Coal at 28-Month High to Beat Oil, Gas on Floods: Energy Markets -
Comment of the Day

January 13 2011

Commentary by Eoin Treacy

Coal at 28-Month High to Beat Oil, Gas on Floods: Energy Markets -

This article by Dinakar Sethuraman and Ben Sharples for Bloomberg may be of interest to subscribers. Here is a section:
"You have strong underlying fundamentals for coal," said Emmanuel Fages, a Paris-based analyst at Societe Generale SA. "Bottlenecks remain on the supply side, so Asia is sucking up resources even more from traditional suppliers of the West, like Colombia or South Africa. You are bound see price increases over the medium term."

China's coal imports may rise to 210 million tons in 2011 from an estimated 166 million last year, according to Lau. The country, which became a net importer of the fuel for the first time in 2009, boosted overseas purchases by 35 percent through November 2010, according to government data.

While oil imports to China will continue to increase this year, they may not match last year's 17 percent pace, as growth in refining capacity slows, Lawrence Eagles, a New York-based analyst with JPMorgan Chase & Co., said in a Jan. 10 note.

India may double imports of thermal coal to 104 million tons in the year ending March 2012, according to Coal Minister Sriprakash Jaiswal. That compares with 3 percent growth in oil consumption, according to the Paris-based IEA.

"Long-term fundamentals for coal are more robust than for oil or gas, because the price increases are really driven by speculative expectations at present for oil and gas," Fages said. If growth slows in China, it would take only about a month for oil and gas "to come down to much lower levels," he said.

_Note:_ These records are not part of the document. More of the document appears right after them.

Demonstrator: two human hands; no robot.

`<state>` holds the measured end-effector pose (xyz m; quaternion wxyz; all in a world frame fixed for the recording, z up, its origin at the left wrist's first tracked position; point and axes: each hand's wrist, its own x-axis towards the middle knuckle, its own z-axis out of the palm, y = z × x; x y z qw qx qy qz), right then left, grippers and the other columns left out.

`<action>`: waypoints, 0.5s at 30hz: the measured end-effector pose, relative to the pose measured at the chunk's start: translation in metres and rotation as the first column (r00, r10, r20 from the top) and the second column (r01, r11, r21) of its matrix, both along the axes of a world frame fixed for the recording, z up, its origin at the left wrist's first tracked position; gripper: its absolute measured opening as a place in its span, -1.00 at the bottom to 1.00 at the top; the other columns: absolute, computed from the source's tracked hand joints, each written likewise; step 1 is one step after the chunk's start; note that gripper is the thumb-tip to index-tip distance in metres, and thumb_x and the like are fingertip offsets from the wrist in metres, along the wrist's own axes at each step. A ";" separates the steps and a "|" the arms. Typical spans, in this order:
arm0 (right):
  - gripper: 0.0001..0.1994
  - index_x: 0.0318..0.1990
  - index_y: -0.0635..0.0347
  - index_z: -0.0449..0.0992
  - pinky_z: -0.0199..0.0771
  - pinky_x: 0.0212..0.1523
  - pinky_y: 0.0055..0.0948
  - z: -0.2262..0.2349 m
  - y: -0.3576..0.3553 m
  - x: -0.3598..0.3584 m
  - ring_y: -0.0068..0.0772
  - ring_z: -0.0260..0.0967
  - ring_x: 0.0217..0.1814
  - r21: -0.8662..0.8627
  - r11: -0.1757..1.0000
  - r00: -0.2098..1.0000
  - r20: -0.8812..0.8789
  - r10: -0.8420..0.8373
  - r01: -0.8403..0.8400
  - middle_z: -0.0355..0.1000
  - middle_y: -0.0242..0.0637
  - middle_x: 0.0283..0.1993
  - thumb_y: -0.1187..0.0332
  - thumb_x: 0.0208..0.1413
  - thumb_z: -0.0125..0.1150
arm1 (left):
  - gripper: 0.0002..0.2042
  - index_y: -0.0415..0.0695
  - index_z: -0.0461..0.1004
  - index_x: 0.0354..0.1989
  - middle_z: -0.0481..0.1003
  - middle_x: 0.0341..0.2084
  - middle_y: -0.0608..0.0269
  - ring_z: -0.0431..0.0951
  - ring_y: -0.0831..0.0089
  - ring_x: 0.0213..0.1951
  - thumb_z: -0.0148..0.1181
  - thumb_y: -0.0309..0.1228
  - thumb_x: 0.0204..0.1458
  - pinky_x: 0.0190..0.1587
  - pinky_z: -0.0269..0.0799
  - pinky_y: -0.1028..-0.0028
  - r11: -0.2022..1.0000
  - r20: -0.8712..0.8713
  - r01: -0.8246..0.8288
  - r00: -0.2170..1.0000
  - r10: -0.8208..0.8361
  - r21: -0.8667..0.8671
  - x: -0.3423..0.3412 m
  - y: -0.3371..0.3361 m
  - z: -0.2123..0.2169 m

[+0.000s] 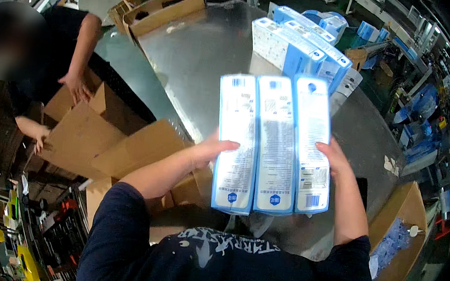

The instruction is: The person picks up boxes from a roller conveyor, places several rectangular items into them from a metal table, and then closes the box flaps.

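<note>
Three white and blue boxes stand side by side between my two hands, held up above a metal table: a left box, a middle box and a right box. Against the outer side of the left box presses my left hand, its thumb on the printed face. My right hand squeezes the right box from the other side. Beyond them, more boxes of the same kind lean together on the table. An open brown carton stands at the left, below my left forearm.
At the left a co-worker's hands rest on carton flaps. A long open cardboard tray lies at the table's far left edge. By my right elbow stands a carton with bluish plastic pieces inside. Machinery and blue packages fill the far right.
</note>
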<state>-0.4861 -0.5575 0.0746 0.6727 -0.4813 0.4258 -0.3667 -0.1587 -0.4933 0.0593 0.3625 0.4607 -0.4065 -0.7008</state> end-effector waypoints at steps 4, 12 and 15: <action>-0.16 0.17 0.29 0.10 0.36 0.02 -0.21 0.049 0.051 -0.016 -0.15 0.33 0.01 -0.119 0.993 1.000 -0.026 -0.003 0.000 0.29 -0.06 0.05 0.37 -0.38 0.39 | -0.39 -0.26 0.22 0.04 0.36 -0.08 0.00 0.39 0.23 -0.05 0.31 -0.34 -0.23 -0.02 0.35 0.26 0.939 0.085 0.042 0.996 -0.014 -0.341 0.006 0.038 0.040; -0.36 0.02 0.33 0.26 0.27 0.07 -0.35 0.029 0.121 0.009 -0.32 0.26 0.04 -0.388 0.916 0.832 -0.538 -0.137 -0.100 0.32 -0.20 0.00 0.41 -0.29 0.42 | -0.37 -0.05 0.31 0.05 0.27 0.03 0.02 0.28 0.15 0.07 0.36 -0.39 -0.34 0.13 0.22 0.17 0.671 0.744 0.570 0.667 -0.038 -0.475 0.016 0.089 0.038; -0.48 0.00 0.33 0.30 0.29 0.03 -0.38 0.089 0.138 0.052 -0.36 0.26 0.01 -0.299 0.950 0.933 -0.359 -0.026 -0.089 0.33 -0.24 -0.04 0.47 -0.19 0.31 | -0.33 -0.23 0.24 0.04 0.37 -0.09 0.09 0.37 0.19 -0.03 0.36 -0.33 -0.32 -0.01 0.37 0.29 0.801 0.402 0.188 0.913 0.070 -0.568 0.057 0.137 0.110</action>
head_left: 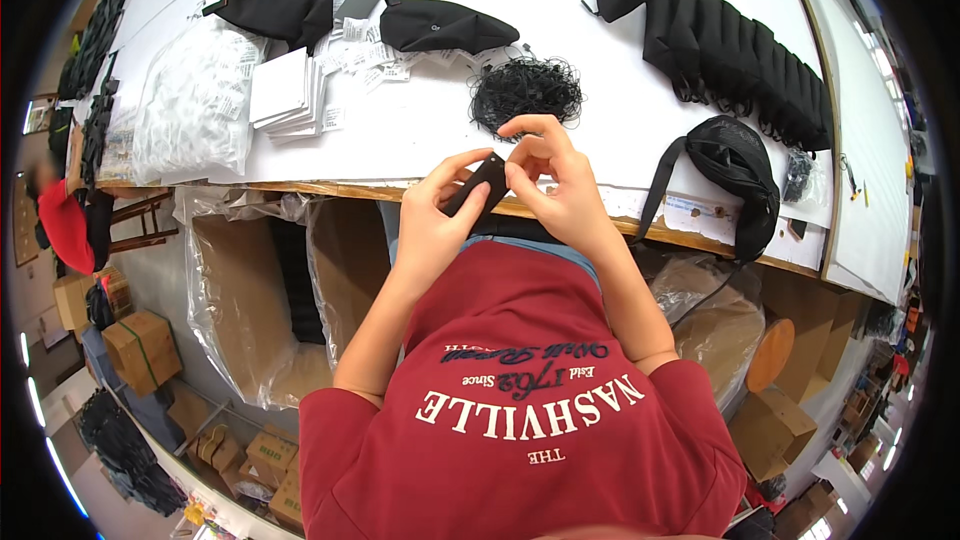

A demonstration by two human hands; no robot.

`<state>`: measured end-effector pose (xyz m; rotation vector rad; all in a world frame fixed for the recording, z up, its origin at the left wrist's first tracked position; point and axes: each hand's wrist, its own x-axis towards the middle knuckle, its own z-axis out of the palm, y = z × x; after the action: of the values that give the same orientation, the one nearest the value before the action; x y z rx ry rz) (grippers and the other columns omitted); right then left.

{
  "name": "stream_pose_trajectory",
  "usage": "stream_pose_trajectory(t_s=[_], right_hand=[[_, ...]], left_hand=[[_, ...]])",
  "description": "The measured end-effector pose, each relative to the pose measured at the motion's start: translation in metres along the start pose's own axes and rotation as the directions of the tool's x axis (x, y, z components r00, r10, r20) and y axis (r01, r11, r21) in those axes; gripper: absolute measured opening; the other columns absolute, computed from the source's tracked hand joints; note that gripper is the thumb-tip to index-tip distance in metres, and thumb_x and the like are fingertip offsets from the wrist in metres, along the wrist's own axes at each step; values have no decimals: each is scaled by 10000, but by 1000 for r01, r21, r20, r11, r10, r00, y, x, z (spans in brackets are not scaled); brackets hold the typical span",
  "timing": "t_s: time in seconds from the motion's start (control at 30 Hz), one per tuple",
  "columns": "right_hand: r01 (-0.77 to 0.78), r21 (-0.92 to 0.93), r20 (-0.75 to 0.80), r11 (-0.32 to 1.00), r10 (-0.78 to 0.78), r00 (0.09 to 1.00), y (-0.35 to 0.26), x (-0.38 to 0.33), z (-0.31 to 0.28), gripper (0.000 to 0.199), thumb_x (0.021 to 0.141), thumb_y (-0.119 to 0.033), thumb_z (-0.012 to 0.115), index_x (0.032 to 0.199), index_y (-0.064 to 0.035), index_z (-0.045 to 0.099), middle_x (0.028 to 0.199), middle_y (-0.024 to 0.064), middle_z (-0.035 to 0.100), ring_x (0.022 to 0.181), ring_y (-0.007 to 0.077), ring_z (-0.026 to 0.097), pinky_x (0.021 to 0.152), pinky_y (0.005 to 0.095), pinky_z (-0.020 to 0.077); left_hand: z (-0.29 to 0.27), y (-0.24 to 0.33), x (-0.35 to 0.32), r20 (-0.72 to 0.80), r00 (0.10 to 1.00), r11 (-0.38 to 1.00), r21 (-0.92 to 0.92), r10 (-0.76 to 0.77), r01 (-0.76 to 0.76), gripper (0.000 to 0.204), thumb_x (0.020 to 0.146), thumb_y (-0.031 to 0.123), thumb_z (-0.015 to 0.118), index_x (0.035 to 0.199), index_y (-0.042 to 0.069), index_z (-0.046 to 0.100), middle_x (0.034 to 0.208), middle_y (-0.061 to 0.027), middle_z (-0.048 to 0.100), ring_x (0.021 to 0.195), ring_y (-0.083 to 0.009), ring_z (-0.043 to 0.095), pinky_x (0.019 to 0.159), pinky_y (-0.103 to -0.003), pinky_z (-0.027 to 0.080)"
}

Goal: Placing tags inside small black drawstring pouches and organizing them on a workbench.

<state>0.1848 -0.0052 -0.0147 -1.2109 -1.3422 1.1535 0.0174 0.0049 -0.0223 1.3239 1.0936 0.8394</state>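
Observation:
My left hand [436,208] grips a black hang tag [480,192], a flat card with a small hole near its upper corner, above the table's near edge. Thumb and forefinger of my right hand [562,182] are pinched together at that corner; whatever thin thing lies between them is too small to make out. Just beyond my hands is a tangled heap of black tag strings [525,92]. Behind it a black pouch bag [445,26] rests on small white labels [368,58], beside another black tag [361,0].
White cards [284,95] are stacked at the left, next to a clear bag of labels [195,105]. A row of black bags [735,55] fills the far right; one black strapped bag [735,180] hangs over the edge. Plastic-lined cartons [240,290] stand below. A person in red [66,220] is far left.

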Motion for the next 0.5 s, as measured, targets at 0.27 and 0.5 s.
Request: stream_pose_trajectory(t_s=[0.27, 0.5], right_hand=[[70, -242, 15, 968, -69, 998, -8, 5, 7, 270, 811, 38, 555, 1064, -40, 501, 681, 24, 556, 553, 76, 510, 519, 208, 412], [182, -333, -86, 925, -223, 971, 0, 2, 12, 211, 836, 14, 570, 1036, -34, 524, 663, 31, 554, 549, 79, 513, 508, 218, 415]], left_hand=[[8, 9, -6, -68, 996, 987, 152, 63, -53, 352, 812, -10, 604, 1151, 83, 607, 772, -37, 594, 622, -67, 545, 586, -218, 460], [10, 7, -2, -77, 983, 960, 238, 168, -146, 347, 808, -9, 604, 1144, 80, 606, 826, -78, 645, 639, -111, 594, 601, -242, 485]])
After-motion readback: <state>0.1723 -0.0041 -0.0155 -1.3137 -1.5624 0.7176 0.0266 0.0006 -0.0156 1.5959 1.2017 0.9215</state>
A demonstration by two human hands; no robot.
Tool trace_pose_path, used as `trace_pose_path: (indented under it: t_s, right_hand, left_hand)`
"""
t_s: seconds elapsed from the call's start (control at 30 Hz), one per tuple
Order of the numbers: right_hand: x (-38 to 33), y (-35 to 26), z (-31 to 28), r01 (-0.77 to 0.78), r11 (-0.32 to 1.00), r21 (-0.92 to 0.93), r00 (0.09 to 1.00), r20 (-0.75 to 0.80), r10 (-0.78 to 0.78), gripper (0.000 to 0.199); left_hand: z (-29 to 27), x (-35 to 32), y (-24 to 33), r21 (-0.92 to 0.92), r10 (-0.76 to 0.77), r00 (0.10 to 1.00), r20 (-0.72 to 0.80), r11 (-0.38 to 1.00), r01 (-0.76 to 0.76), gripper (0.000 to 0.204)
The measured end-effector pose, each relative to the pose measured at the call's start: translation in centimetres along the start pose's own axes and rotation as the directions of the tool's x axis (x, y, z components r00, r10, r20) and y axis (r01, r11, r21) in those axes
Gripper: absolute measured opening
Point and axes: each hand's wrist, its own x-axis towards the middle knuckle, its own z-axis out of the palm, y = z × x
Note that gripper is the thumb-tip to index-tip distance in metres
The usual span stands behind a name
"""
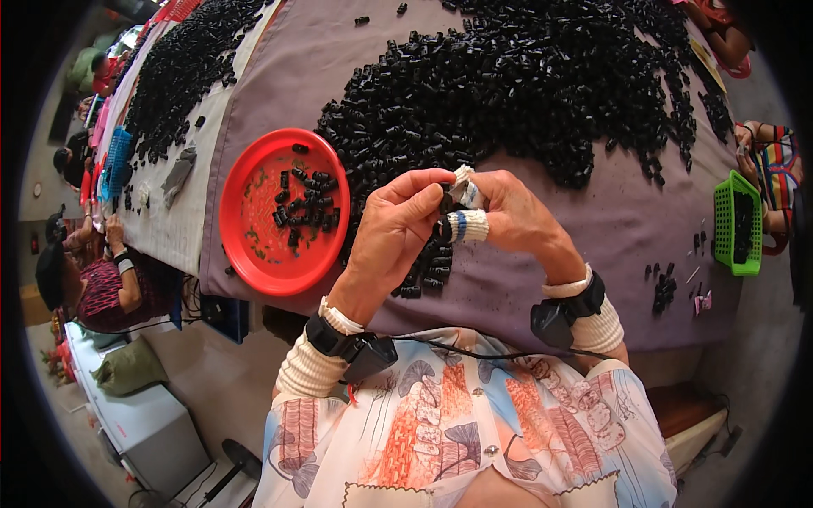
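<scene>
Two hands meet above the purple bench. The left hand pinches one small black part between thumb and forefinger; the right hand, curled and with wraps on its fingers, is close at its right, but its hold I cannot tell. The part's long axis seems to run away from the body. The red plate lies leftward, nearer the left hand; the heap is beyond. In the room, a co-worker is at left.

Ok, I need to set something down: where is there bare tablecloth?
Mauve tablecloth lies bare between the right hand and loose black pieces near the green basket; also above the red tray, left of the black pile. Crowded: that pile and the tray's right half.
</scene>
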Motion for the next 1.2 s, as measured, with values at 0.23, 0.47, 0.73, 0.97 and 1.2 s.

Eoin Treacy's view Coal remains a key supply inelasticity situation as continued strong demand growth puts pressure on supply bottlenecks. As with all such instances, when supply is constrained by a lack of adequate infrastructure, weather, labour and accidents these factors put additional upward pressure on prices.

Coal futures have posted a progression of higher reaction lows since early 2009 and the pace of its advance has picked up since early 2010. A break of the medium-term uptrend, with a sustained move below $70, would be required to begin to question medium-term upside potential.

Coal & Allied appeared in a review of Australian high yielding companies in Comment of the Day on December 2nd and November 8th and despite its recent breakout, the annual gross 12-month yield remains 8.97%. The company is majority held by Rio Tinto, which helps to explain the relatively small float. Its mines are in New South Wales so the share is not particularly affected by the Queensland floods. A clear downward dynamic would be required to check current upside potential while a sustained move below $110 would be needed to begin to question the consistency of the medium-term uptrend.

New Hope Corp mines thermal coal in Queensland. The share hit a new peak in late 2008 and following a sharp reversion to the mean, represented by the 200-day MA, has been ranging with an upward bias. It is now testing the highs near A$5 and a sustained move below A$4.70 would be required to delay potential for a successful upward break.

Macarthur Coal's mines are in the Bowen Basin of Queensland. The share pulled back violently from the April peak but found support in the region of the 200-day MA and is now pressuring the upper side of the six-month range.

Riversdale Mining has anthracite, thermal and coking coal mines in South Africa and Mozambique. It is a clear leader among Australian listed coal shares and has become quite overextended relative to the 200-day MA.It encountered at least temporary resistance in the region of A$17 three weeks ago but a drop below A$15 sustained for more than a day or two would be required to indicate that a deeper corrective phase is unfolding.

Whitehaven Coal mines thermals and coking coal in New South Wales. The share has been trending consistently since late 2008 and a sustained move below A$6 would be required to begin to question medium-term upside potential.

Gloucester Coal produces both coking and thermal coal in New South Wales and elsewhere. It is majority owned by Singapore listed Noble Group and as a result is relatively thinly traded. The share remains in a consistent medium-term uptrend and is currently testing the 2008 peak. A sustained move below A$10 would be required to question medium-term upside potential.